- **Instructions to follow**: The answer should contain only the lines from the beginning of the entries through the line that holds "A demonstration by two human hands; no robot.", given again exactly, with no pictures.

--*--

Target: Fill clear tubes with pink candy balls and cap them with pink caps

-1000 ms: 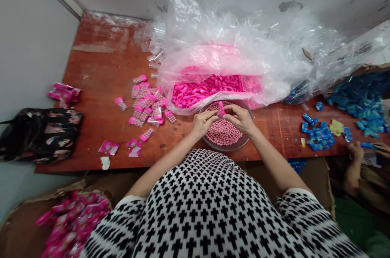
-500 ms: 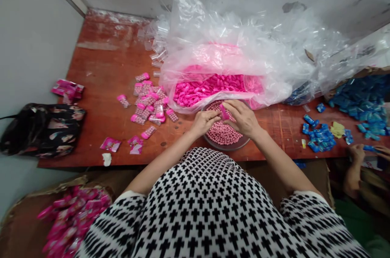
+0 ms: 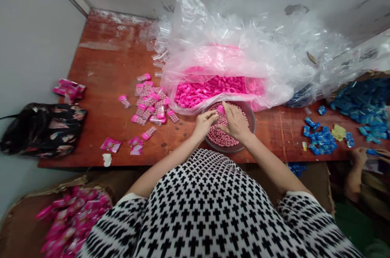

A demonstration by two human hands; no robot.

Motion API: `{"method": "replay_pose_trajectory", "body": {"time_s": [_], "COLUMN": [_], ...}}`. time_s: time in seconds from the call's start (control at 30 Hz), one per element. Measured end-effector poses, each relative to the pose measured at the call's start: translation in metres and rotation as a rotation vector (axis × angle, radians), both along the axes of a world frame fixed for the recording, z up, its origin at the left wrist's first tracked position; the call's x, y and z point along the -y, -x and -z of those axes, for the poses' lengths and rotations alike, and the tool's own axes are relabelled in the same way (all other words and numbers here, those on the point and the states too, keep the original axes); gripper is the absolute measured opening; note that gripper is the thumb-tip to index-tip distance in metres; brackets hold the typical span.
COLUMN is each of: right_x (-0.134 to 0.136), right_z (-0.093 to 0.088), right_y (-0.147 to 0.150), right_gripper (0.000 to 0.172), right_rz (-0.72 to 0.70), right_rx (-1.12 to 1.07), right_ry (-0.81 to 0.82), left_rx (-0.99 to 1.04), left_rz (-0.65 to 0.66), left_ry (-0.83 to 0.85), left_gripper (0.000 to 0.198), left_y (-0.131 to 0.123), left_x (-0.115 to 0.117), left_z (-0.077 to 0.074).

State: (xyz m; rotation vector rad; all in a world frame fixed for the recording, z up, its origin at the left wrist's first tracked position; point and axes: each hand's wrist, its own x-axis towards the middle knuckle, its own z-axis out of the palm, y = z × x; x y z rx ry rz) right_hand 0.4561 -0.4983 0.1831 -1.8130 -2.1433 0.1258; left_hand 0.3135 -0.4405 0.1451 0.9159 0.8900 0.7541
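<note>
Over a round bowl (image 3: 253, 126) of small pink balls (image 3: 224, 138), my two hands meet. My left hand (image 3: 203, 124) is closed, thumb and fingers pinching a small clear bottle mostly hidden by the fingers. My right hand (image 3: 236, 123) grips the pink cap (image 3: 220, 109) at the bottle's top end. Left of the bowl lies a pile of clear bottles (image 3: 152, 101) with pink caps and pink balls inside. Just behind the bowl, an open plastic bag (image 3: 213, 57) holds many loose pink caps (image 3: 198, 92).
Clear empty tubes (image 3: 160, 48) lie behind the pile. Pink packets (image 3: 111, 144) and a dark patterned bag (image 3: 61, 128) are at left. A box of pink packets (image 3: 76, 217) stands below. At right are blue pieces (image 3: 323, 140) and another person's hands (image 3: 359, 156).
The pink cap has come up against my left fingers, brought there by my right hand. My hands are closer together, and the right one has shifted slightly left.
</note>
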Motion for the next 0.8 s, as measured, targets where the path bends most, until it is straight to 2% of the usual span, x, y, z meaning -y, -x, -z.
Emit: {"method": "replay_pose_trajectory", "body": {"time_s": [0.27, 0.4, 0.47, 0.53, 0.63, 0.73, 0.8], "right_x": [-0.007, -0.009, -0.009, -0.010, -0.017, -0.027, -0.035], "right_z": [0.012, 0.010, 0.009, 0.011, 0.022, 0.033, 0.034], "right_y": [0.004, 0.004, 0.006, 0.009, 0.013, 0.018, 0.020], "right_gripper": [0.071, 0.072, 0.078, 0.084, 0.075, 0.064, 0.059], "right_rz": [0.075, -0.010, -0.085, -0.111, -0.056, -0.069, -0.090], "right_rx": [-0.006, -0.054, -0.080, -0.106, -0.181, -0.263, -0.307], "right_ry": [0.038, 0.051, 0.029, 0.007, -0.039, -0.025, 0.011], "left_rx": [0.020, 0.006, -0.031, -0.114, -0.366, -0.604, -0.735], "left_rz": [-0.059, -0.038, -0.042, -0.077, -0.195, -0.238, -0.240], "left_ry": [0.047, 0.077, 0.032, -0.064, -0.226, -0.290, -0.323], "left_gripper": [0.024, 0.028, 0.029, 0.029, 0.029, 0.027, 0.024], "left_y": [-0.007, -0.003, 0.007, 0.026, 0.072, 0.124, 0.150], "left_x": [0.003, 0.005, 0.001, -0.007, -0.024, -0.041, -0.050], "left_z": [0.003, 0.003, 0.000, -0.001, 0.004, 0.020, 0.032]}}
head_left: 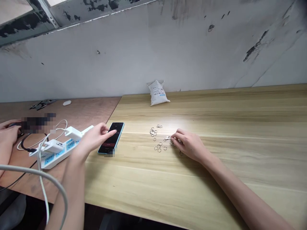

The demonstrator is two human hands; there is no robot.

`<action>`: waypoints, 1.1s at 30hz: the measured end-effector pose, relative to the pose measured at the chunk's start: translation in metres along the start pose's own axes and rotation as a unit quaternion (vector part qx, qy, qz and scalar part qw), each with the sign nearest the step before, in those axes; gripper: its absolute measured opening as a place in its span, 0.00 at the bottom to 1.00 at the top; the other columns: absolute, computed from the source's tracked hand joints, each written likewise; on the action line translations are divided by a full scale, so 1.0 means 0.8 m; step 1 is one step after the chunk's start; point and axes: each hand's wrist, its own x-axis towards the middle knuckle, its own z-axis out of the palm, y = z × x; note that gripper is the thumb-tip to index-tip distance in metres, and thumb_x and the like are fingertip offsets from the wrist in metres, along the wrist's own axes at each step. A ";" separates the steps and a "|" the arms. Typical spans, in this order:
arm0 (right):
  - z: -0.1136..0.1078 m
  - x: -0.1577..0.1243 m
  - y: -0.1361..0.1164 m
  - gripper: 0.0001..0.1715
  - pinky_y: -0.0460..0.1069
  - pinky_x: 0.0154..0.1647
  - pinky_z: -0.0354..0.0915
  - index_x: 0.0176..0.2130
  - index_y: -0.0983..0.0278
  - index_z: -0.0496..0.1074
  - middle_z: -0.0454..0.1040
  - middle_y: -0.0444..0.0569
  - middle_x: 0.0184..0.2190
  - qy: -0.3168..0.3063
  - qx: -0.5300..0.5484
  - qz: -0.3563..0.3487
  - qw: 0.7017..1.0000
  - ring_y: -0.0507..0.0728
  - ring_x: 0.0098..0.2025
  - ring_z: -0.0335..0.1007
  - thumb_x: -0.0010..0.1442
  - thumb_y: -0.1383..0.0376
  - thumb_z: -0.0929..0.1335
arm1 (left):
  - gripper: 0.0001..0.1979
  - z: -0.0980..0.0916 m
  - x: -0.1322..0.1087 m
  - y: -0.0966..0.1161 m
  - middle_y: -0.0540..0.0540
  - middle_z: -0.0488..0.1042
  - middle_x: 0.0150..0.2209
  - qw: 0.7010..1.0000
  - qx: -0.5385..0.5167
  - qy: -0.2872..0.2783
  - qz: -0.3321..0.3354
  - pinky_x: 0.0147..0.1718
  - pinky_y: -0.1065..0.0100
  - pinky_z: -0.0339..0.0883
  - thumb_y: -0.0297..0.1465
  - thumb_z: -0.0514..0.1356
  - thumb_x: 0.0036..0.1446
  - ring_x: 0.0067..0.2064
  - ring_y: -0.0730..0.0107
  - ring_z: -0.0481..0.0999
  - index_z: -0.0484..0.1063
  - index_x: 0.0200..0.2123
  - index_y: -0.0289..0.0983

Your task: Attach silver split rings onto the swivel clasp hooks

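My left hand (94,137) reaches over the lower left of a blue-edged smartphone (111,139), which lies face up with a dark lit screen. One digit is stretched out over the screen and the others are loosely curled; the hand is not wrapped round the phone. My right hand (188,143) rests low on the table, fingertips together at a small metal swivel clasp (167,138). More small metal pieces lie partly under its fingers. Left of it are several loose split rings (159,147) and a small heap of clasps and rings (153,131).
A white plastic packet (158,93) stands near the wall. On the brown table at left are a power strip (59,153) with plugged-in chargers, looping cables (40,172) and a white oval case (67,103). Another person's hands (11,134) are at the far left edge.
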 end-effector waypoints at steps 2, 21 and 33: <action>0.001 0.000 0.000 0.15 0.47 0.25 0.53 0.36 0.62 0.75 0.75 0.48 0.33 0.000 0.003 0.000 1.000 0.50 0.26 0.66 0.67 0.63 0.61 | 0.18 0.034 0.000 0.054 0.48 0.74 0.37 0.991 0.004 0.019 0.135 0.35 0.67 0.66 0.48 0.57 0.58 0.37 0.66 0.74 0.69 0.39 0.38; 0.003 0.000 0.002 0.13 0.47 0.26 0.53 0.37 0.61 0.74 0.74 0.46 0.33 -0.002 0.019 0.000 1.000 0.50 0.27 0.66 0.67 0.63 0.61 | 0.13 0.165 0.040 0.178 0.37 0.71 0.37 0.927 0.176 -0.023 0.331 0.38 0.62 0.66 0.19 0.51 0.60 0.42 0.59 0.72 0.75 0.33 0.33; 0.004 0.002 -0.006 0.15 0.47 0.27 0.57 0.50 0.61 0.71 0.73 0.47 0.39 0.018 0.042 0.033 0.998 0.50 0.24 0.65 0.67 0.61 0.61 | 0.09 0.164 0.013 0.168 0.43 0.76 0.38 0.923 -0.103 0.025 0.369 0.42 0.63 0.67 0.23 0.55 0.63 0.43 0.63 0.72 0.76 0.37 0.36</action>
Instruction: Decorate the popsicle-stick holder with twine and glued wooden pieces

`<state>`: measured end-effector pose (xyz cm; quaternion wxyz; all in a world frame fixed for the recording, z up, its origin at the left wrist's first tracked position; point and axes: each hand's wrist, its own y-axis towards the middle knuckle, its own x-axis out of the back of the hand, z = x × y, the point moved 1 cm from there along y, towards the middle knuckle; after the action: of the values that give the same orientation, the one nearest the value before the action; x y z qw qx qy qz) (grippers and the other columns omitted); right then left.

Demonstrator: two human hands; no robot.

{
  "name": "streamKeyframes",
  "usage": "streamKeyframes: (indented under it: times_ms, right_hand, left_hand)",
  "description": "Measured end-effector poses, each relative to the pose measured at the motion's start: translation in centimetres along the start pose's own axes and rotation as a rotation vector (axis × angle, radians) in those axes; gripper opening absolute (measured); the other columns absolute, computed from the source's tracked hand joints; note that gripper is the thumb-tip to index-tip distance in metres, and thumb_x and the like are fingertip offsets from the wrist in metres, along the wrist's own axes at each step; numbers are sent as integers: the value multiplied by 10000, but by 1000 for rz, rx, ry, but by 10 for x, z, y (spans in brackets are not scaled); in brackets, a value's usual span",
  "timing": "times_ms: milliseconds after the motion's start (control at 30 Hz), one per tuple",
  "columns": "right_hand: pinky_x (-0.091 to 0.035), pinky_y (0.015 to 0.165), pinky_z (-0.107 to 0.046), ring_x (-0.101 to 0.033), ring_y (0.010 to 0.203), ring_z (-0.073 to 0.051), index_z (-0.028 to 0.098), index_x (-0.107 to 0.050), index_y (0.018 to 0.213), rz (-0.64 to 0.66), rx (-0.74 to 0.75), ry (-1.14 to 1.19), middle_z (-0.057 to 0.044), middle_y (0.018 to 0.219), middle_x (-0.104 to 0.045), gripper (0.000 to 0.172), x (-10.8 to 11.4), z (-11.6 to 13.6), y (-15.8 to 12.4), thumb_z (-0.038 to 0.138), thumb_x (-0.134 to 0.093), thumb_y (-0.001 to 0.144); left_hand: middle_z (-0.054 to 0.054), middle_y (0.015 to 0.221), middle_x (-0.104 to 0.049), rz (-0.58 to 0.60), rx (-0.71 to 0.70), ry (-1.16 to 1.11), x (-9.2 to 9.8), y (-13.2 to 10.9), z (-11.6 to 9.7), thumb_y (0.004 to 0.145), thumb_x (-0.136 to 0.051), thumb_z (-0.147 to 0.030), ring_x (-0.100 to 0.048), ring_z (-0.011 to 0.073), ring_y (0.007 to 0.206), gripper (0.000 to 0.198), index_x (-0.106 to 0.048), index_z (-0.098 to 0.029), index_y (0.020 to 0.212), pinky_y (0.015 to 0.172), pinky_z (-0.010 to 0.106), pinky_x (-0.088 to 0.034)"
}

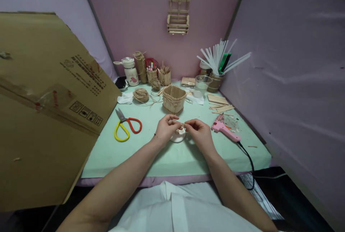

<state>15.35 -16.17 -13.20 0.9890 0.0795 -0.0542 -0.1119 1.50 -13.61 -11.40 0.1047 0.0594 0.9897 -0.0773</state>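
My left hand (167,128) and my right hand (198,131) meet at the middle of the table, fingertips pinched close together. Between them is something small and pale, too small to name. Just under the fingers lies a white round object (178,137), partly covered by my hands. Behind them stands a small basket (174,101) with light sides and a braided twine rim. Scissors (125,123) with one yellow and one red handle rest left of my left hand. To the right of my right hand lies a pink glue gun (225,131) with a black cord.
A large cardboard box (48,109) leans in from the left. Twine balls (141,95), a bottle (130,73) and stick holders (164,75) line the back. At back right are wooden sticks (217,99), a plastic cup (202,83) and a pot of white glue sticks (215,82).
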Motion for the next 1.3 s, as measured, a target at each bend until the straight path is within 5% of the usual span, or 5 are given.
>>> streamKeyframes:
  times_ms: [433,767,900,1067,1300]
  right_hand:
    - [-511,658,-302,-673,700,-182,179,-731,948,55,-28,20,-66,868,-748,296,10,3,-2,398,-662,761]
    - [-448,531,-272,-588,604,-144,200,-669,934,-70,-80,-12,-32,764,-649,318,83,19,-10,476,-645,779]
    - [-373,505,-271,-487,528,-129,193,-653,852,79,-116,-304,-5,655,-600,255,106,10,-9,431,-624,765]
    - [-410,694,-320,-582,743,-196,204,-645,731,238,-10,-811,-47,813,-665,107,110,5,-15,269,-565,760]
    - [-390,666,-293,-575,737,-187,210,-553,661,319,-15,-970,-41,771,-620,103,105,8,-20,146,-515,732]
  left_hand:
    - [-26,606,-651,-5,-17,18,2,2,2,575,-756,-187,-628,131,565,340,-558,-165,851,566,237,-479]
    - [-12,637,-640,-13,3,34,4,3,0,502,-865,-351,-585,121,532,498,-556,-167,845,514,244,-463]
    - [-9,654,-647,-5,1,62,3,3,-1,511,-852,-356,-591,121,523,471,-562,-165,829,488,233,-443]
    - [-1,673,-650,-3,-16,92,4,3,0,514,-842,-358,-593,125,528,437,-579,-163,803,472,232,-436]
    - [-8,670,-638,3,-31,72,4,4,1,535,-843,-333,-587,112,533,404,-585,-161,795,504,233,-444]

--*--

- **Exercise answer**:
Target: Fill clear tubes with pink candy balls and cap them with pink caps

-1000 ms: 
-500 ms: 
+0 ms: 

A demonstration by two human hands; no robot.

Nothing further is needed for this exercise.